What the exercise asks:
Lower down are entries containing pictures. Copy exactly, without those pictures, the lines from the line with "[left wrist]" through the line with "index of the".

Provided material:
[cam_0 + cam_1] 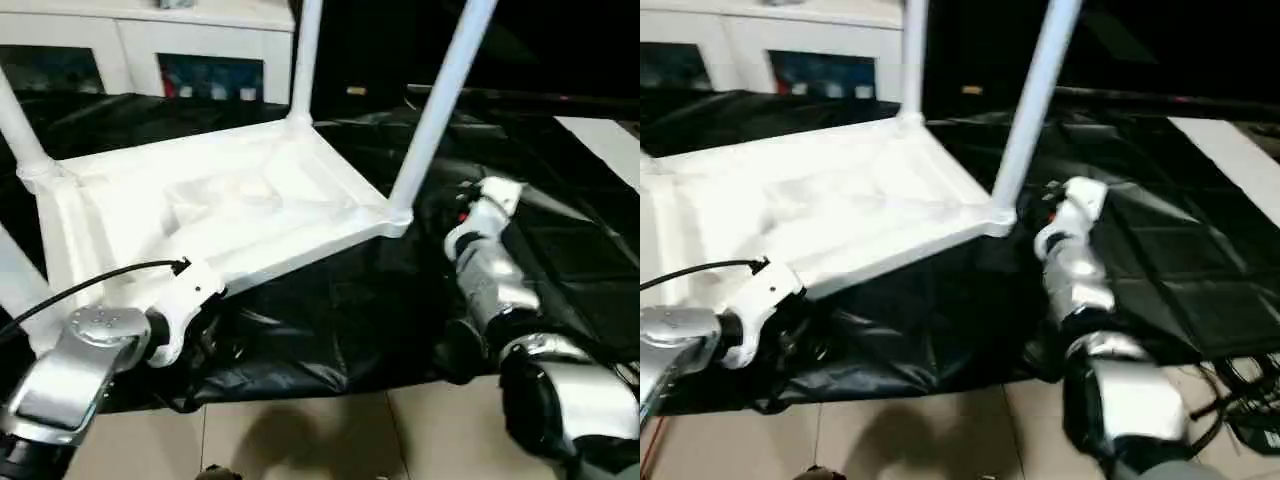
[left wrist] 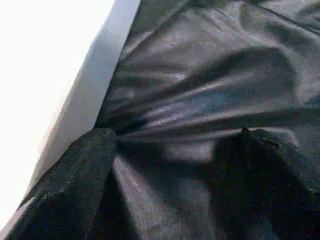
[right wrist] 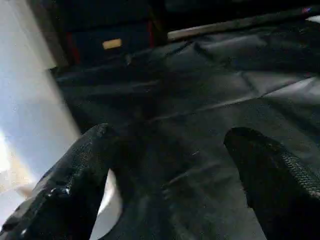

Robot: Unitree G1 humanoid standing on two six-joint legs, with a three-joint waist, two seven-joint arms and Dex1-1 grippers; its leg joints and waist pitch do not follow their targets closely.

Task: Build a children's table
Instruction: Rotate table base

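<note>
The children's table lies upside down on a black sheet (image 1: 340, 300). Its white tabletop (image 1: 230, 200) shows the ribbed underside. White legs (image 1: 440, 100) stand up from its corners, one of them at the far corner (image 1: 303, 60). My left gripper (image 2: 172, 135) is low at the tabletop's near edge (image 2: 95, 85), open, with only the sheet between its fingers (image 2: 80, 170). My right gripper (image 3: 170, 131) sits beside the near right corner (image 1: 395, 215). It is open and holds nothing, with white plastic just outside one of its fingers.
A white cabinet (image 1: 150, 40) with glass doors stands behind the table. A white panel (image 1: 610, 140) lies at the far right on the sheet. Tiled floor (image 1: 330, 430) runs along the front, with cables (image 1: 1240, 400) at the right.
</note>
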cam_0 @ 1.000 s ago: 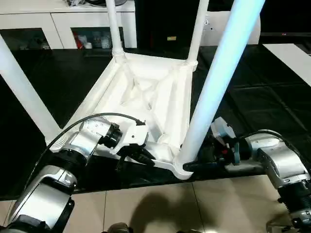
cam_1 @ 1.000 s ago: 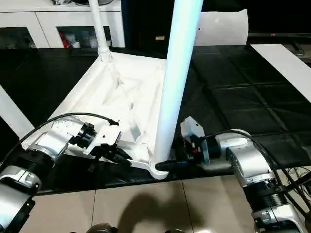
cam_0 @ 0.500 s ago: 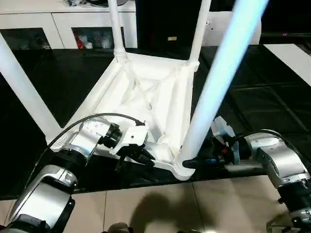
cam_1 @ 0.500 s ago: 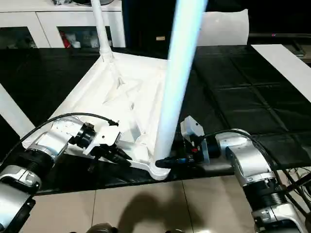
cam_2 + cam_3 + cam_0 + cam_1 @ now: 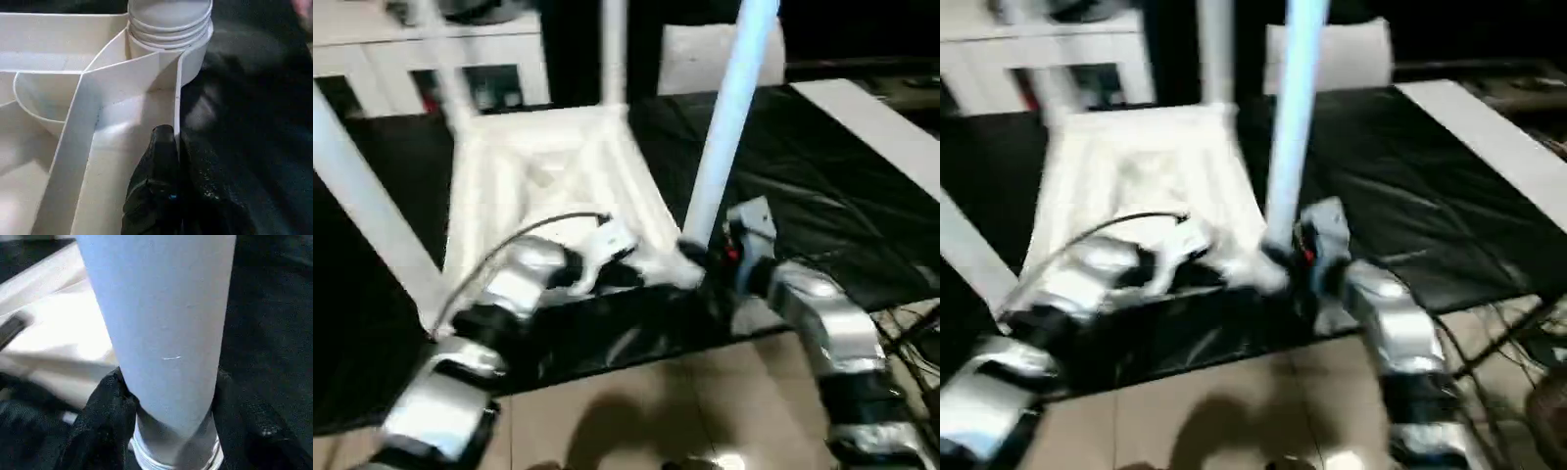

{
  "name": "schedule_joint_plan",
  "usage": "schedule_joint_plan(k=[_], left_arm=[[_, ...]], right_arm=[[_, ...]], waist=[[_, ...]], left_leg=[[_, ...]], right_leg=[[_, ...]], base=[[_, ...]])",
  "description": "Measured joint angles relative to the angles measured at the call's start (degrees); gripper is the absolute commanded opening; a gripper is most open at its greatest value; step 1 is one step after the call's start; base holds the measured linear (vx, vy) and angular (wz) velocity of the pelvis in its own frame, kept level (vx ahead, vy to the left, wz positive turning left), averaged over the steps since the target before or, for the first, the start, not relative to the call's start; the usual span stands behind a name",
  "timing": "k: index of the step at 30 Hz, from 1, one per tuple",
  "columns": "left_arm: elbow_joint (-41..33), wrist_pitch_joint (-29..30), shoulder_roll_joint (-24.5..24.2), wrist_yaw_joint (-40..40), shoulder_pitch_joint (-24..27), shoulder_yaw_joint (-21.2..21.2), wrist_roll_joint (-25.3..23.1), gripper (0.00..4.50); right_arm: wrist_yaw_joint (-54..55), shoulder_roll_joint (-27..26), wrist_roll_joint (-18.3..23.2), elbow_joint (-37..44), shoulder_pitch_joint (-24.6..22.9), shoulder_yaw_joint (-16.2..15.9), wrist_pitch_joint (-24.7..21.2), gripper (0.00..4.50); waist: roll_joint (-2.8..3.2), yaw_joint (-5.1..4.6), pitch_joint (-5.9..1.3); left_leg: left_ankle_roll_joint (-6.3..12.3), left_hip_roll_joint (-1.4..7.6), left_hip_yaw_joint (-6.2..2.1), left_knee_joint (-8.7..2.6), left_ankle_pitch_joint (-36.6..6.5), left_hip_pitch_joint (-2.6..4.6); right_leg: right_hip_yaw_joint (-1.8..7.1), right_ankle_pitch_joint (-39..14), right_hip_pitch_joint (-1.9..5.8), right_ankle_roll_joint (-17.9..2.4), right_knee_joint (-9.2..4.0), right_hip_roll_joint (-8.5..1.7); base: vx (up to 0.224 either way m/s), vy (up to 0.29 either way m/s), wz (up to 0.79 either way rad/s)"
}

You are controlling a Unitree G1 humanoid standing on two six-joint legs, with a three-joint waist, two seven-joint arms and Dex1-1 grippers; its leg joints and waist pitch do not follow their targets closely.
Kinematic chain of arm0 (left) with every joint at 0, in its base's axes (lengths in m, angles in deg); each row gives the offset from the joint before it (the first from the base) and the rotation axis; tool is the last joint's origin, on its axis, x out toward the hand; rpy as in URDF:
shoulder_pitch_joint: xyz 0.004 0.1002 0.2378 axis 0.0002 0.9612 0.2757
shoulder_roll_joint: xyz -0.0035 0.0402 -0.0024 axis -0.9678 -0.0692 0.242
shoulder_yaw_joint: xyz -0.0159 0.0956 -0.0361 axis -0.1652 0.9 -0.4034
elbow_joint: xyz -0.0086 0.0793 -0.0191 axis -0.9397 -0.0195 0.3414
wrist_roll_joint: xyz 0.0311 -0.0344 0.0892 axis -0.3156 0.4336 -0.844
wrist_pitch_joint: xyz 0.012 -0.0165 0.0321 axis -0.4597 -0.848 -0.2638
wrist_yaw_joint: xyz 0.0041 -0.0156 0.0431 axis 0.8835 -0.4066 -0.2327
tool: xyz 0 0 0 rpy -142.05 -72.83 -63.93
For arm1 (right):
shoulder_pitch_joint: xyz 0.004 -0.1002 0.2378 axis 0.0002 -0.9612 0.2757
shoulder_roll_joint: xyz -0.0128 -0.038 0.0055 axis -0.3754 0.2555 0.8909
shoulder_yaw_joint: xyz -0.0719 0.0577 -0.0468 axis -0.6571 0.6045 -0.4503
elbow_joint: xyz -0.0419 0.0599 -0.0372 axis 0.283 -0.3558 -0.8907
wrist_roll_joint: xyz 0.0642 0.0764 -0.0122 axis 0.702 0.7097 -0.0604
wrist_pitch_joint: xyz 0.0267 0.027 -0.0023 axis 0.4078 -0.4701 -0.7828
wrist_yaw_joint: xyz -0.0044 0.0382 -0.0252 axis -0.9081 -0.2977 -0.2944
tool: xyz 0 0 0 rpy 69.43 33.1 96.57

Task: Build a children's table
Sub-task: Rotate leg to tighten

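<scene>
My left tool (image 5: pixel 171 161) is pinched tight on the thin rim wall of the children's table (image 5: pixel 543 162) — one black finger inside the rim, one outside, just short of a corner socket. My right tool (image 5: pixel 166 416) has its fingers spread around the base of the near leg (image 5: pixel 724 117), pressing it from both sides. The table lies upside down on the black mat (image 5: pixel 822 186), legs pointing up.
</scene>
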Motion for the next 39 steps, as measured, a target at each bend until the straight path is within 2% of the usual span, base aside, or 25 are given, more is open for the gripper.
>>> schedule_joint_plan(k=[3, 4, 8, 12, 13, 15, 19, 23, 26, 32, 34, 37, 39], left_arm=[[-0.56, 1.53, 1.17, 4.15, 0.00, -0.74, -0.29, 0.00], [-0.66, 1.55, 1.30, 4.53, 0.00, -0.75, -0.30, 0.00], [-1.21, 1.01, 1.26, 4.53, 0.00, -0.63, -0.82, 0.00], [-1.65, -2.21, 0.10, 3.09, 0.42, 0.39, -1.05, 0.00], [-1.88, -2.80, -0.28, 2.68, 0.53, 0.64, -1.05, 0.00], [-2.00, -4.75, -1.59, 0.92, 0.64, 1.12, -1.07, 0.00], [-1.52, -10.20, -4.86, -4.79, 1.46, 1.85, -0.28, 0.00], [-0.93, -14.99, -7.79, -11.19, 2.08, 2.16, 0.54, 0.00], [-0.91, -16.23, -9.21, -17.62, 2.29, 2.77, 2.31, 0.00], [0.24, -19.80, -11.06, -25.38, 2.09, 4.06, 3.62, 0.00], [0.39, -20.43, -11.60, -27.58, 2.09, 4.48, 4.02, 0.00], [0.39, -21.24, -11.95, -30.11, 2.06, 5.09, 4.19, 0.00], [0.39, -21.57, -11.95, -30.99, 2.06, 5.20, 4.30, 0.00]], right_arm=[[6.71, -3.41, -2.60, -2.12, 2.48, 0.31, 0.34, 1.94], [7.28, -3.60, -2.64, -2.28, 2.56, 0.33, 0.67, 2.50], [7.41, -4.48, -2.46, -2.14, 2.23, 0.84, 2.11, 2.85], [5.56, -4.16, -2.06, -0.53, 0.05, 0.62, 4.91, 3.30], [4.55, -3.66, -1.96, -0.25, -0.41, 0.38, 5.52, 3.30], [0.82, -1.17, -1.18, 0.90, -1.91, -0.46, 6.81, 3.59], [-9.54, 4.40, 1.29, 2.79, -4.82, -2.42, 9.32, 3.85], [-18.33, 8.24, 3.31, 2.95, -5.77, -3.91, 10.33, 4.20], [-25.29, 11.73, 4.89, 2.95, -5.59, -4.80, 10.46, 4.41], [-36.82, 17.57, 6.52, 2.54, -4.35, -7.98, 12.80, 4.41], [-40.45, 18.48, 7.07, 1.92, -4.20, -8.49, 12.75, 4.16], [-44.66, 19.18, 8.25, 0.87, -3.65, -9.74, 12.50, 4.02], [-45.87, 19.79, 8.34, 0.21, -3.14, -10.09, 12.48, 3.65]], waist=[[0.04, -0.48, 0.00], [0.05, -0.41, 0.00], [0.11, -0.28, 0.01], [0.15, -0.11, 0.01], [0.16, -0.09, 0.00], [0.17, 0.11, 0.00], [0.22, 0.79, 0.03], [0.22, 1.24, 0.03], [0.22, 2.31, 0.04], [0.21, 4.00, 0.03], [0.21, 4.53, 0.03], [0.21, 4.77, 0.03], [0.21, 4.95, 0.03]], left_leg=[[0.10, -0.03, 0.00, -0.06, -0.08, -0.02], [0.09, -0.03, 0.01, -0.15, -0.09, -0.02], [0.09, -0.04, 0.01, -0.59, -0.09, -0.07], [0.21, -0.03, 0.02, -0.70, -0.06, -0.34], [0.44, -0.03, 0.02, -0.68, 0.07, -0.38], [0.47, -0.03, 0.02, -0.60, 0.09, -0.50], [0.48, 0.01, 0.03, -0.59, 0.09, -0.49], [0.47, 0.02, 0.04, -0.53, 0.10, -0.49], [0.50, 0.02, 0.05, -0.44, 0.08, -0.56], [0.57, 0.03, 0.07, -0.30, 0.03, -0.59], [0.57, 0.04, 0.07, -0.29, 0.04, -0.56], [0.57, 0.04, 0.07, -0.21, 0.04, -0.57], [0.57, 0.04, 0.07, -0.13, 0.03, -0.57]], right_leg=[[0.04, 0.42, -0.07, -0.03, 0.01, 0.00], [0.03, 0.43, -0.08, -0.03, 0.01, 0.00], [0.02, 0.51, -0.15, -0.17, 0.04, 0.02], [0.01, 0.41, -0.44, -0.17, 0.08, 0.04], [0.01, 0.41, -0.55, -0.18, 0.11, 0.04], [0.02, 0.43, -0.86, -0.20, 0.22, 0.04], [0.02, 0.42, -0.89, -0.21, 0.26, 0.06], [0.02, 0.46, -0.88, -0.26, 0.28, 0.06], [0.03, 0.46, -0.87, -0.26, 0.26, 0.04], [0.03, 0.46, -0.87, -0.27, 0.34, 0.01], [0.03, 0.46, -0.87, -0.27, 0.37, 0.01], [0.03, 0.46, -0.85, -0.27, 0.41, 0.01], [0.03, 0.47, -0.83, -0.28, 0.45, 0.00]], base=[[0.000, 0.000, 0.00], [0.000, 0.000, 0.00], [0.000, 0.000, 0.00], [0.000, 0.000, 0.00], [0.000, 0.000, 0.00], [0.000, 0.000, 0.00], [0.000, 0.000, 0.00], [0.000, 0.000, 0.00], [0.000, 0.000, 0.00], [0.000, 0.000, 0.00], [0.000, 0.000, 0.00], [0.000, 0.000, 0.00], [0.000, 0.000, 0.00]])
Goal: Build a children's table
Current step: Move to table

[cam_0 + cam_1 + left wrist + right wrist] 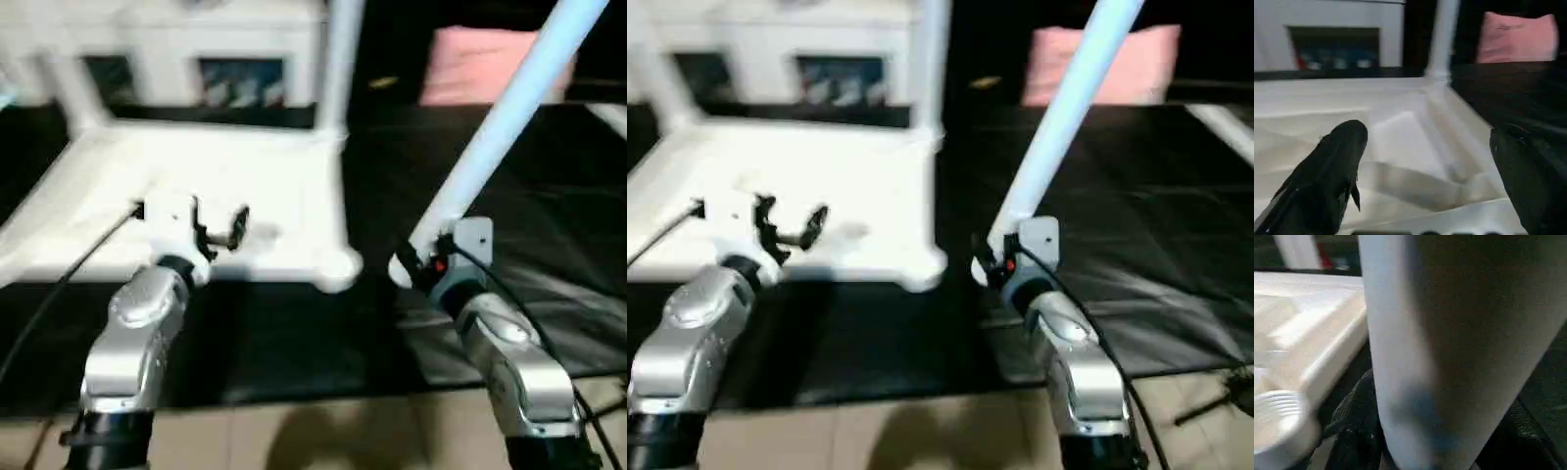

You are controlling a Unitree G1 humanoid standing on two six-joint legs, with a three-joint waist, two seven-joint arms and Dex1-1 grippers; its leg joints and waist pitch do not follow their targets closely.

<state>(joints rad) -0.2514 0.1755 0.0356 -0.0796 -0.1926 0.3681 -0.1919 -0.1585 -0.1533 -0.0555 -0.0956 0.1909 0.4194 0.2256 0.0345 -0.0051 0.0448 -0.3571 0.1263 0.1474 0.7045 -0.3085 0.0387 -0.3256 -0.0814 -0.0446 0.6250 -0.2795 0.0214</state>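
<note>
The tabletop point(245, 186) was seen lying upside down on a black mat point(549, 225), its underside turned upward and its raised rim running round the edge. A leg point(338, 59) was seen standing upright in the far corner on the robot's right side of the tabletop, and another upright leg point(69, 93) was made out, less clearly, at the far corner on the left. The near corner on the right was shown with its round socket point(1276, 421) unfilled, the ribbed inner wall of the socket being visible in the right wrist view.

The left gripper point(223, 232) was held over the near part of the tabletop, with its two black fingers point(1327, 176) spread well apart and nothing between them.

The right gripper point(428, 262) was clamped around a third leg point(500, 122) close to that leg's lower end. This leg was tilted, rising away from the robot and toward its right. Its lower end was held just beside the open socket, apart from it and not yet set in.

Behind the tabletop a white cabinet point(186, 49) with dark glass doors was seen, and a pink cushion-like object point(490, 64) was seen farther to the right, beyond the mat. Tan flooring point(323, 436) was visible along the near edge of the mat.
</note>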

Exercise result:
[left wrist] 
[right wrist] 

Robot: Unitree G1 humanoid standing on two six-joint legs, with a three-joint waist, two seven-joint arms and Dex1-1 grippers; its leg joints and waist pitch do not follow their targets closely.

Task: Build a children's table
Instruction: Rotate table base

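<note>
The children's table lies upside down on a black sheet (image 1: 340, 300). Its white tabletop (image 1: 230, 200) shows the ribbed underside. White legs (image 1: 440, 100) stand up from its corners, one of them at the far corner (image 1: 303, 60). My left gripper (image 2: 172, 135) is low at the tabletop's near edge (image 2: 95, 85), open, with only the sheet between its fingers (image 2: 80, 170). My right gripper (image 3: 170, 131) sits beside the near right corner (image 1: 395, 215). It is open and holds nothing, with white plastic just outside one of its fingers.
A white cabinet (image 1: 150, 40) with glass doors stands behind the table. A white panel (image 1: 610, 140) lies at the far right on the sheet. Tiled floor (image 1: 330, 430) runs along the front, with cables (image 1: 1240, 400) at the right.
</note>
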cam_0 @ 1.000 s ago: 
cam_1 @ 1.000 s ago: 
cam_0 @ 0.500 s ago: 
cam_1 @ 0.500 s ago: 
cam_2 + cam_3 + cam_0 + cam_1 @ now: 

{
  "name": "schedule_joint_plan",
  "usage": "schedule_joint_plan(k=[_], left_arm=[[_, ...]], right_arm=[[_, ...]], waist=[[_, ...]], left_leg=[[_, ...]], right_leg=[[_, ...]], base=[[_, ...]])",
  "description": "Measured joint angles relative to the angles measured at the call's start (degrees); gripper is the absolute commanded opening; a gripper is most open at its greatest value; step 1 is one step after the call's start; base holds the measured linear (vx, vy) and angular (wz) velocity of the pelvis in its own frame, kept level (vx ahead, vy to the left, wz positive turning left), averaged over the steps since the target before or, for the first, the start, not relative to the call's start; the usual span stands behind a name",
  "timing": "k: index of the step at 30 Hz, from 1, one per tuple",

That concludes the output.